Thursday, March 18, 2021

Remains of the Day (03/18)

Gee, what was the rush

Seventy percent is awfully high for anything in politics -- and boy do we need a law like this -- yet I still can't help but think dissention would have been a lot harder for Republicans if the sports issue had been better addressed by progressives. Of course the right isn't making their arguments in good faith -- even some red states have seen through this bathroom bullshit. But there's a reason support drops to 34% on letting transgender girls who have done nothing to biologically transition compete against cisgender girls. No, this is NOT a big issue right now. And yes, I would like to see trans girls be able to live their lives without more obstacles. But this was a chance for the LGBTQ community to pave a path forward -- where we're seeing its population inching up toward the 10% we used to believe it was -- and I don't think it's unreasonable to tackle issues of fairness (as the Olympics and other governing bodies have) in a new law this groundbreaking rather than alienating so many people, including some progressives, that trans athletes wind up getting banned across the board by some states. People keep saying this is a solution for a problem that doesn't exist. But in a nation with more than 320 million people with trans acceptance on the rise, inevitably there will be more standout athletes and, as we learned when Caster Semenya took testosterone blockers and her performance dropped enormously, biology matters. (And don't forget: Venus and Serena Williams famously got their clocks cleaned by the No. 203 ranked man, who took smoke breaks on court.) Would it be fair for a trans girl to lead her high school basketball team to State Championships? Should a trans girl be awarded a tennis scholarship to Stanford over a cis girl? Should a trans girl be wrestling cis girls? (Remember when a trans boy WHO WAS TAKING TESTOSTERONE wrestled against cis girls? Try to guess how many matches he's won once he was able to compete against cis men.) Flippantly saying "you want to hurt trans people so your daughter can win a soccer game" and making outlandish claims about "policing girls' bodies" doesn't address the legitimate concerns at hand, and it certainly isn't the way to win over hearts and minds -- minds that include world-class athletes like Martina Navratilova and Chris Evert, who probably know a thing or two more about the subject than the average person on the right or left. 

She's still here! 

In my fantasies, Chris Evans was already the first gay Captain America ... 

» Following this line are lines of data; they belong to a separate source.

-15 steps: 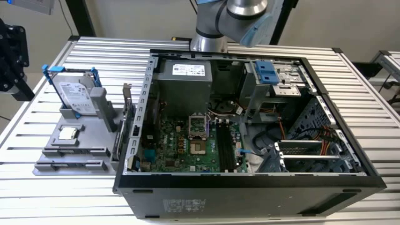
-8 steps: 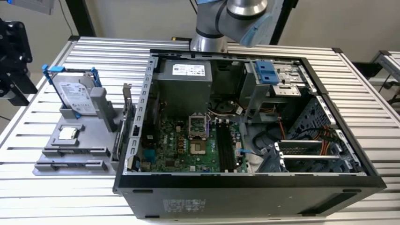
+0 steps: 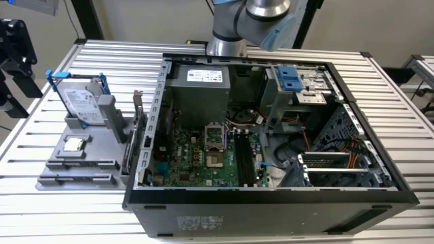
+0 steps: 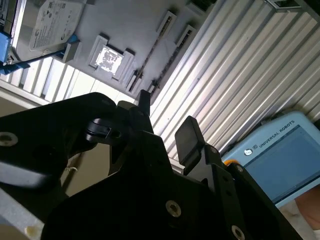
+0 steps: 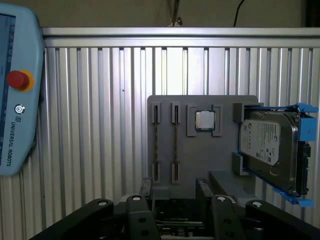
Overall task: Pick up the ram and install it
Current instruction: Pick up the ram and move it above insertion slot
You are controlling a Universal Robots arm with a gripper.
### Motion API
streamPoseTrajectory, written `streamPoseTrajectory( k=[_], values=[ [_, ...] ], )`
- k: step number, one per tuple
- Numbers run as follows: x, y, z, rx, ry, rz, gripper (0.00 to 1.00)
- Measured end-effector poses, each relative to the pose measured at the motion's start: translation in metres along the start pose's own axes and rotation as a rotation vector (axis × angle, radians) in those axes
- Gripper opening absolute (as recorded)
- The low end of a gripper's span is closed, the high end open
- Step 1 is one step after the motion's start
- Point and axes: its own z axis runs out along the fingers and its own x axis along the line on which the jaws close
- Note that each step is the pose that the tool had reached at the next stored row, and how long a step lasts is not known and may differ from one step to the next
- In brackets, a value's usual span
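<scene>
Up close in both wrist views, the black two-fingered gripper (image 5: 174, 183) stands wide, its fingers (image 5: 203, 192) well apart with nothing between them. Just past the fingertips a flat grey plastic fixture (image 5: 200, 150) lies on the ribbed aluminium bench (image 5: 100, 125). Two long narrow grooves (image 5: 157, 145) run side by side at one end of the fixture, each with a thin dark strip down its length. Whether either strip is the ram I cannot tell; they are too thin to judge. Beside the grooves a square silver processor chip (image 5: 203, 120) sits in its own pocket. At the fixture's other end a silver hard drive (image 5: 267, 145) in a blue plastic frame (image 5: 303, 108) stands tilted. Well apart from the fixture, a pale blue pendant (image 5: 15, 130) with a red button (image 5: 17, 80) shows over the bench slats.

In the exterior view an open black computer case (image 3: 271, 197) lies mid-bench, just beside the fixture. Inside it are a green motherboard (image 3: 196, 157) and long black slots (image 3: 245, 157), with a grey power-supply box (image 3: 200, 89) behind them. The silver arm (image 3: 257, 18) rises at the bench's far edge.
</scene>
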Motion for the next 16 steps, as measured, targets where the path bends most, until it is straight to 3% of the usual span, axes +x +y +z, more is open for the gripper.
streamPoseTrajectory(
  k=[16],
  values=[
    [-0.0009, 0.0001, 0.0054, 0.0002, 0.0053, 0.025, 1.00]
  ],
)
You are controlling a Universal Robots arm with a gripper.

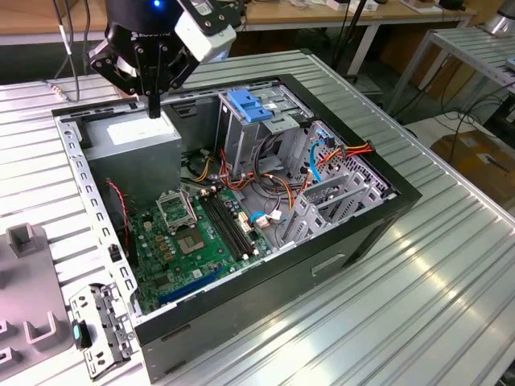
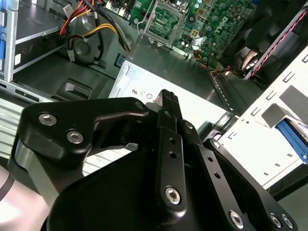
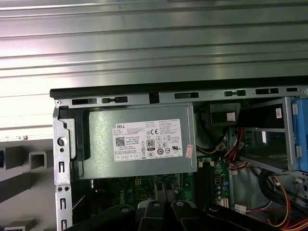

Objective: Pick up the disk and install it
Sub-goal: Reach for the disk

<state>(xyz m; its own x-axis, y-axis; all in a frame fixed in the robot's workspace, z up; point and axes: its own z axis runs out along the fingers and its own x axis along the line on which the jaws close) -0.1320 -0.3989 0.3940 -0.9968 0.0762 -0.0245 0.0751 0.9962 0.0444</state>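
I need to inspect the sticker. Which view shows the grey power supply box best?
The first wrist view: the power supply box faces the camera squarely, its white sticker whole. The exterior view shows it at a slant, the gripper above it. The second wrist view shows part of it past the fingers.

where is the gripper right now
In the exterior view the gripper hangs at the upper left, shut, its tips just above the grey power supply box inside the open computer case.
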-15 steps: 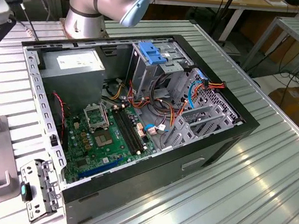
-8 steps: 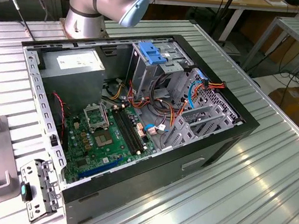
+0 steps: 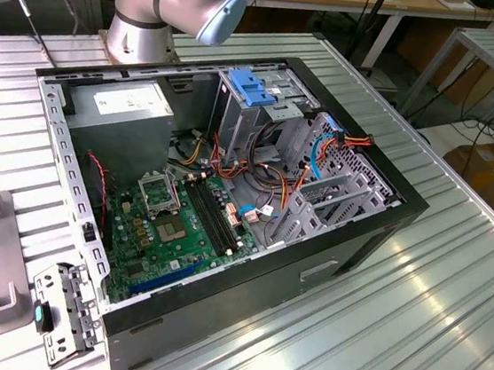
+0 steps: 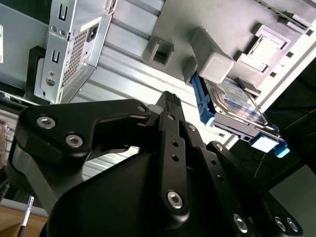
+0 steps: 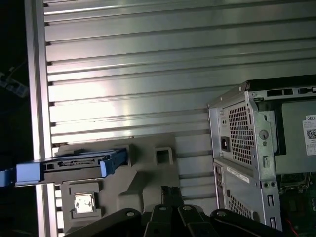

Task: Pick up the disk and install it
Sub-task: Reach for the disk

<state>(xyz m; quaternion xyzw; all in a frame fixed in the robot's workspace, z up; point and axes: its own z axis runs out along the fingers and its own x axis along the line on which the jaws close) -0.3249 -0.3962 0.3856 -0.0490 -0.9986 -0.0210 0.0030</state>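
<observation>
- Gripper (image 4: 168,100): black bolted links. The fingers look drawn together on nothing, clear of the holder.
- Holder (image 4: 212,59): matte grey, blocky, moulded, resting on the ribbed aluminium table (image 5: 148,74).
- Disk (image 5: 74,163): flat grey metal with blue plastic rails, seated in the holder with one end jutting past it, untouched.
- Case (image 5: 237,128): perforated sheet steel, beside the holder.
- Progress, as judged: nothing is done yet. Pick-up and installation both remain.
</observation>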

Progressives should all be talking about this 

While I commend Dolan for calling out his fellow Cleveland-area Republican here, what this tweet shows is that the GOP is sticking with what it believes is a winning strategy, no matter how many people get killed as a result

 As I said before, I am a fan of accountability culture. I'm also a fan of second chances for people who express remorse and learn from their mistakes. What I am not so sure about are situations where an employer evaluates someone's transgression(s) and decides to give them a(nother) chance, only to have colleagues second-guess management's decisions. First Donald McNeil Jr. was forced out by the New York Times after the executive editor had already decided there was no malice when McNeil stupidly repeated the n-word in a discussion about people using the n-word. And now today Teen Vogue clearly felt the need to distance itself from Alexi McCammond over tweets she wrote 10 years ago as a teenager in college. McCammond has repeatedly apologized, but an online campaign fueled a backlash among the staff and now I see she has stepped down before even starting. (Yesterday's anti-Asian massacre couldn't have helped.) It would be nice to think that people can grow and learn from their errors without later having their clemency revoked, but that seems increasingly less likely in the era of perpetual outrage. Ultimately McNeil and McCammond are responsible for their actions. But like it or not, situations like these -- however well meaning but smack of actual 'cancel culture' rather than how conservatives deliberately misuses the term -- tend to push a certain type of 'free thinker' to the political right, which is the last thing we need.


Racist? Absolutely. Career-ending? Apparently at Conde Nast they are.


The importance of showing people that there is a path forward shouldn't be discounted.

2 comments:

Claude Remains said...

And yet Ana Wintour is still editor-in-chief of American Vogue after 35 years at the helm, during which time you count the number of occasions a POC has been on the cover on just two hands!!

Anonymous said...

I dont live in Ohio, not even close and wasnt familiar with this guy. Now I am. I do wonder what happened in his life, and Stephen Miller's, that turned them. I wish I could understand.